▶ Task statement
Copy the entire listing exactly.

▶ Data section

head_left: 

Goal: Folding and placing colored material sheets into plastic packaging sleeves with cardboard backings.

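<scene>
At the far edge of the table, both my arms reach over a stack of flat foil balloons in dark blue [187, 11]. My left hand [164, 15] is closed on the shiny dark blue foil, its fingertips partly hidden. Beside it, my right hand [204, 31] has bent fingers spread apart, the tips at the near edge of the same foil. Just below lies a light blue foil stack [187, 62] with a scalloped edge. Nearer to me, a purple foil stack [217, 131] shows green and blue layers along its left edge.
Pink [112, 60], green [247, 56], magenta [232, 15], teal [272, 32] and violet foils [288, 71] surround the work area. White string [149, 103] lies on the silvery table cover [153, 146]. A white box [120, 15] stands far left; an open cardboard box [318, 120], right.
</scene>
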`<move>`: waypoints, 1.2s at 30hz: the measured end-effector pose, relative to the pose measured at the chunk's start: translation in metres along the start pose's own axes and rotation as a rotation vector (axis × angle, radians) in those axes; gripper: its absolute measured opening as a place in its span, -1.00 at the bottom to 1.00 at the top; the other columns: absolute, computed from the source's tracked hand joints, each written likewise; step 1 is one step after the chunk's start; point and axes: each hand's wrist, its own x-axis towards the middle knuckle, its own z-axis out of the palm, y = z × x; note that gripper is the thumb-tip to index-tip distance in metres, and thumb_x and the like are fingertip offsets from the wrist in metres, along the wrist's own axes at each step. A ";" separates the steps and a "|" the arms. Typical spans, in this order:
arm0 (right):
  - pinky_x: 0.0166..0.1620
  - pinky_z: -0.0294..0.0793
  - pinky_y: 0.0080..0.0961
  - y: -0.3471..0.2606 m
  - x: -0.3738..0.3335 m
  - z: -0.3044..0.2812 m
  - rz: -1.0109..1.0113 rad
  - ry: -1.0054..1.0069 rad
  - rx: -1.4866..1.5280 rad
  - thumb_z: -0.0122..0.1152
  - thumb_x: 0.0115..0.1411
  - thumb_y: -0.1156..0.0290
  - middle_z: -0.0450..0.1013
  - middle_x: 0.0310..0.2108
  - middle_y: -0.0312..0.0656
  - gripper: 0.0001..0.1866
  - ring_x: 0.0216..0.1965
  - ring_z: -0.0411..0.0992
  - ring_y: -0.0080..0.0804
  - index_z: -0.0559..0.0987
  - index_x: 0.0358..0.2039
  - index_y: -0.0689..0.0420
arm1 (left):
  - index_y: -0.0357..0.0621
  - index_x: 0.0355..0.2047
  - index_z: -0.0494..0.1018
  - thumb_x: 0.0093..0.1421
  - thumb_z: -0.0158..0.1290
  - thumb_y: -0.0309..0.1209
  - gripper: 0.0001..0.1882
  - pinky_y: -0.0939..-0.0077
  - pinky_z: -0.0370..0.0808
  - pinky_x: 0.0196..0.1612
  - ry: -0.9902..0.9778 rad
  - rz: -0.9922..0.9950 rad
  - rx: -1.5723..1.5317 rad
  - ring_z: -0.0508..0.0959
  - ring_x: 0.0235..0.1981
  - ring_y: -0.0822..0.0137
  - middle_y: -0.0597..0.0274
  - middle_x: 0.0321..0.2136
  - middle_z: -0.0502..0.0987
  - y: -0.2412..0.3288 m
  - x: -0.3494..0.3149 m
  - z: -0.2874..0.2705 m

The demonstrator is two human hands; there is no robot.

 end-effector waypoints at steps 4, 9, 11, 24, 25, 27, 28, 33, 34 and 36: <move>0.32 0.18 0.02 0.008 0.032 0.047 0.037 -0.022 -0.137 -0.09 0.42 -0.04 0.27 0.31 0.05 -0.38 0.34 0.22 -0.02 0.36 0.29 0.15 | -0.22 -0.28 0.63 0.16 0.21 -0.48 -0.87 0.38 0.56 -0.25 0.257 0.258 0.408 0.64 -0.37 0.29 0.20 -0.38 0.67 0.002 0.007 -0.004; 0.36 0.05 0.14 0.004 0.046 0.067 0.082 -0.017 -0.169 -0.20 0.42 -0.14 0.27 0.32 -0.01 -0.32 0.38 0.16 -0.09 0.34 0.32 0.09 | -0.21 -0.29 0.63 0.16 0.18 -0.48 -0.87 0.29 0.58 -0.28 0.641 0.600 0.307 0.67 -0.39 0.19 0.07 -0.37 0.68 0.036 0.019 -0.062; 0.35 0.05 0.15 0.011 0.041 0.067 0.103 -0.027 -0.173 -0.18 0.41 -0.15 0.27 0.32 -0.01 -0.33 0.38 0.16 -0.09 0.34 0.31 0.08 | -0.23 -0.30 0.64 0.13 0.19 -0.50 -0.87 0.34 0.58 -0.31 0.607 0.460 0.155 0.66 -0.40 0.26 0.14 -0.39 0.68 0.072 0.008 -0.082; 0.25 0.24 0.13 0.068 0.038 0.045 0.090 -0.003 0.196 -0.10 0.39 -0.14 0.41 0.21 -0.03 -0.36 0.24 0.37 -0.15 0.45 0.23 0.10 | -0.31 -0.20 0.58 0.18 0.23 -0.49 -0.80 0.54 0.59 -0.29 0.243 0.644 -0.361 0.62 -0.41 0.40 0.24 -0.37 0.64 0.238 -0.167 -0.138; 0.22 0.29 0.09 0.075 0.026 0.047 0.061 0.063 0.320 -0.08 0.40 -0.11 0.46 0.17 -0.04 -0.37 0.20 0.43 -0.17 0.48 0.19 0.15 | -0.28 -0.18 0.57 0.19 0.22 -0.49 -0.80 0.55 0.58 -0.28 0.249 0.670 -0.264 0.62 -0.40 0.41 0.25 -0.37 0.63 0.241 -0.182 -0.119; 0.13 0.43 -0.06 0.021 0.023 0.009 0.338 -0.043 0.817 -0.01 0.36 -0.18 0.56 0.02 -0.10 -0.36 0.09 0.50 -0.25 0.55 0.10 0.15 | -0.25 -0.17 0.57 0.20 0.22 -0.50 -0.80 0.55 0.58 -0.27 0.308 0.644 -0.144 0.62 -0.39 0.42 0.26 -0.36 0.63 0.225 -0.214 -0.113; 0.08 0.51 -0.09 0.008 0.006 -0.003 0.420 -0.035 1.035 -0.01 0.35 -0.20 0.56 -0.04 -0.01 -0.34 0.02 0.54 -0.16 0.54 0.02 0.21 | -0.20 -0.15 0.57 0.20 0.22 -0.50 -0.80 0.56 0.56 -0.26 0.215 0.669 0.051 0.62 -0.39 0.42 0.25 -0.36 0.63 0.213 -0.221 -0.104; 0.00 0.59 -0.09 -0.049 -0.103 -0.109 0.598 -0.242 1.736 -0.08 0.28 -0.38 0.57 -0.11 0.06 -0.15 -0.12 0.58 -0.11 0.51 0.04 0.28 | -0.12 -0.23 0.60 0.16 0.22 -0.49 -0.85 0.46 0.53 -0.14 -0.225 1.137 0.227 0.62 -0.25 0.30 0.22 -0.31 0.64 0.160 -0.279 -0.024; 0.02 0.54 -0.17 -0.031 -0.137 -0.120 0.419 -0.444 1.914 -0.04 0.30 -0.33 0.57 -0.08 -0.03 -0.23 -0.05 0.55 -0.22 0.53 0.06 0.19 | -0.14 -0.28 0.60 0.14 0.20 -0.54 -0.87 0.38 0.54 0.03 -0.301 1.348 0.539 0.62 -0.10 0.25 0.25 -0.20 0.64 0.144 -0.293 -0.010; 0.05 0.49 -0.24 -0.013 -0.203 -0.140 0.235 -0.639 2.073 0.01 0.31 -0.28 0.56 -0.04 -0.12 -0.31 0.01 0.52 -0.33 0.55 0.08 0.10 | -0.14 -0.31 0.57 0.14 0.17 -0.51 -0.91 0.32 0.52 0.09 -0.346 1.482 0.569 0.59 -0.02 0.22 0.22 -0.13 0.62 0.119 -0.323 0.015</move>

▶ Answer to this exercise
head_left: 

Goal: Folding and placing colored material sheets into plastic packaging sleeves with cardboard backings.

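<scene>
At the far edge of the table, both my arms reach over a stack of flat foil balloons in dark blue [187, 11]. My left hand [164, 15] is closed on the shiny dark blue foil, its fingertips partly hidden. Beside it, my right hand [204, 31] has bent fingers spread apart, the tips at the near edge of the same foil. Just below lies a light blue foil stack [187, 62] with a scalloped edge. Nearer to me, a purple foil stack [217, 131] shows green and blue layers along its left edge.
Pink [112, 60], green [247, 56], magenta [232, 15], teal [272, 32] and violet foils [288, 71] surround the work area. White string [149, 103] lies on the silvery table cover [153, 146]. A white box [120, 15] stands far left; an open cardboard box [318, 120], right.
</scene>
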`<move>`: waypoints, 1.2s at 30hz: the measured end-effector pose, relative to the pose measured at the chunk's start: translation in metres along the start pose's own axes and rotation as a rotation vector (axis × angle, radians) in those axes; gripper: its absolute measured opening as a place in its span, -1.00 at the bottom to 1.00 at the top; the other columns: absolute, computed from the source's tracked hand joints, each written likewise; step 1 is one step after the chunk's start; point and axes: each hand's wrist, its own x-axis towards the middle knuckle, its own z-axis out of the palm, y = z × x; note that gripper is the thumb-tip to index-tip distance in metres, and thumb_x and the like are fingertip offsets from the wrist in metres, along the wrist's own axes at each step. A ";" separates the steps and a "|" the arms. Typical spans, in this order:
arm0 (right):
  - pinky_x: 0.0166..0.1620
  - pinky_z: -0.0294..0.0793
  - pinky_y: 0.0080..0.0961
  - y: -0.3471..0.2606 m
  - x: -0.3738..0.3335 m
  - z: -0.3044..0.2812 m
  - rz: -1.0109..1.0113 rad
  - ry: -1.0054..1.0069 rad
  - rx: -1.4866..1.5280 rad
  - thumb_z: -0.0122..0.1152
  - thumb_x: 0.0115..0.1411
  - thumb_y: -0.1156..0.0290
  - middle_z: -0.0450..0.1013
  - middle_x: 0.0310..0.2108
  - middle_y: -0.0312..0.0656
  - gripper: 0.0001..0.1866
  - ring_x: 0.0216..0.1965
  - ring_z: -0.0411..0.0992
  - ring_y: -0.0080..0.0804
  - index_z: -0.0559..0.0987
  - index_x: 0.0358..0.2039
  - index_y: -0.0689..0.0420
arm1 (left):
  - index_y: -0.0357..0.0621
  - index_x: 0.0355..0.2047
  - index_z: -0.0494..0.1018
  - thumb_x: 0.0093..0.1421
  - thumb_z: -0.0158..0.1290
  - thumb_y: -0.0309..0.1209
  - gripper: 0.0001..0.1882
  - pinky_y: -0.0939..-0.0077
  - pinky_z: -0.0370..0.0808
  - pinky_x: 0.0196..0.1612
  - ry: -0.9902..0.9778 rad
  - rz: -0.9922..0.9950 rad
  - rx: -1.5723..1.5317 rad
  - ring_z: -0.0508..0.0959
  - ring_x: 0.0235..0.1981
  - ring_y: -0.0822..0.0137
  - middle_y: -0.0597..0.0274
  - middle_x: 0.0321..0.2136
  - middle_z: -0.0502..0.0987
  - y: -0.2412..0.3288 m
  - x: -0.3494..0.3149 m
  - z: -0.2874..0.2705 m

The demonstrator is two human hands; there is no robot.

 end-effector waypoints at steps 4, 9, 11, 24, 25, 27, 28, 33, 34 and 36: <move>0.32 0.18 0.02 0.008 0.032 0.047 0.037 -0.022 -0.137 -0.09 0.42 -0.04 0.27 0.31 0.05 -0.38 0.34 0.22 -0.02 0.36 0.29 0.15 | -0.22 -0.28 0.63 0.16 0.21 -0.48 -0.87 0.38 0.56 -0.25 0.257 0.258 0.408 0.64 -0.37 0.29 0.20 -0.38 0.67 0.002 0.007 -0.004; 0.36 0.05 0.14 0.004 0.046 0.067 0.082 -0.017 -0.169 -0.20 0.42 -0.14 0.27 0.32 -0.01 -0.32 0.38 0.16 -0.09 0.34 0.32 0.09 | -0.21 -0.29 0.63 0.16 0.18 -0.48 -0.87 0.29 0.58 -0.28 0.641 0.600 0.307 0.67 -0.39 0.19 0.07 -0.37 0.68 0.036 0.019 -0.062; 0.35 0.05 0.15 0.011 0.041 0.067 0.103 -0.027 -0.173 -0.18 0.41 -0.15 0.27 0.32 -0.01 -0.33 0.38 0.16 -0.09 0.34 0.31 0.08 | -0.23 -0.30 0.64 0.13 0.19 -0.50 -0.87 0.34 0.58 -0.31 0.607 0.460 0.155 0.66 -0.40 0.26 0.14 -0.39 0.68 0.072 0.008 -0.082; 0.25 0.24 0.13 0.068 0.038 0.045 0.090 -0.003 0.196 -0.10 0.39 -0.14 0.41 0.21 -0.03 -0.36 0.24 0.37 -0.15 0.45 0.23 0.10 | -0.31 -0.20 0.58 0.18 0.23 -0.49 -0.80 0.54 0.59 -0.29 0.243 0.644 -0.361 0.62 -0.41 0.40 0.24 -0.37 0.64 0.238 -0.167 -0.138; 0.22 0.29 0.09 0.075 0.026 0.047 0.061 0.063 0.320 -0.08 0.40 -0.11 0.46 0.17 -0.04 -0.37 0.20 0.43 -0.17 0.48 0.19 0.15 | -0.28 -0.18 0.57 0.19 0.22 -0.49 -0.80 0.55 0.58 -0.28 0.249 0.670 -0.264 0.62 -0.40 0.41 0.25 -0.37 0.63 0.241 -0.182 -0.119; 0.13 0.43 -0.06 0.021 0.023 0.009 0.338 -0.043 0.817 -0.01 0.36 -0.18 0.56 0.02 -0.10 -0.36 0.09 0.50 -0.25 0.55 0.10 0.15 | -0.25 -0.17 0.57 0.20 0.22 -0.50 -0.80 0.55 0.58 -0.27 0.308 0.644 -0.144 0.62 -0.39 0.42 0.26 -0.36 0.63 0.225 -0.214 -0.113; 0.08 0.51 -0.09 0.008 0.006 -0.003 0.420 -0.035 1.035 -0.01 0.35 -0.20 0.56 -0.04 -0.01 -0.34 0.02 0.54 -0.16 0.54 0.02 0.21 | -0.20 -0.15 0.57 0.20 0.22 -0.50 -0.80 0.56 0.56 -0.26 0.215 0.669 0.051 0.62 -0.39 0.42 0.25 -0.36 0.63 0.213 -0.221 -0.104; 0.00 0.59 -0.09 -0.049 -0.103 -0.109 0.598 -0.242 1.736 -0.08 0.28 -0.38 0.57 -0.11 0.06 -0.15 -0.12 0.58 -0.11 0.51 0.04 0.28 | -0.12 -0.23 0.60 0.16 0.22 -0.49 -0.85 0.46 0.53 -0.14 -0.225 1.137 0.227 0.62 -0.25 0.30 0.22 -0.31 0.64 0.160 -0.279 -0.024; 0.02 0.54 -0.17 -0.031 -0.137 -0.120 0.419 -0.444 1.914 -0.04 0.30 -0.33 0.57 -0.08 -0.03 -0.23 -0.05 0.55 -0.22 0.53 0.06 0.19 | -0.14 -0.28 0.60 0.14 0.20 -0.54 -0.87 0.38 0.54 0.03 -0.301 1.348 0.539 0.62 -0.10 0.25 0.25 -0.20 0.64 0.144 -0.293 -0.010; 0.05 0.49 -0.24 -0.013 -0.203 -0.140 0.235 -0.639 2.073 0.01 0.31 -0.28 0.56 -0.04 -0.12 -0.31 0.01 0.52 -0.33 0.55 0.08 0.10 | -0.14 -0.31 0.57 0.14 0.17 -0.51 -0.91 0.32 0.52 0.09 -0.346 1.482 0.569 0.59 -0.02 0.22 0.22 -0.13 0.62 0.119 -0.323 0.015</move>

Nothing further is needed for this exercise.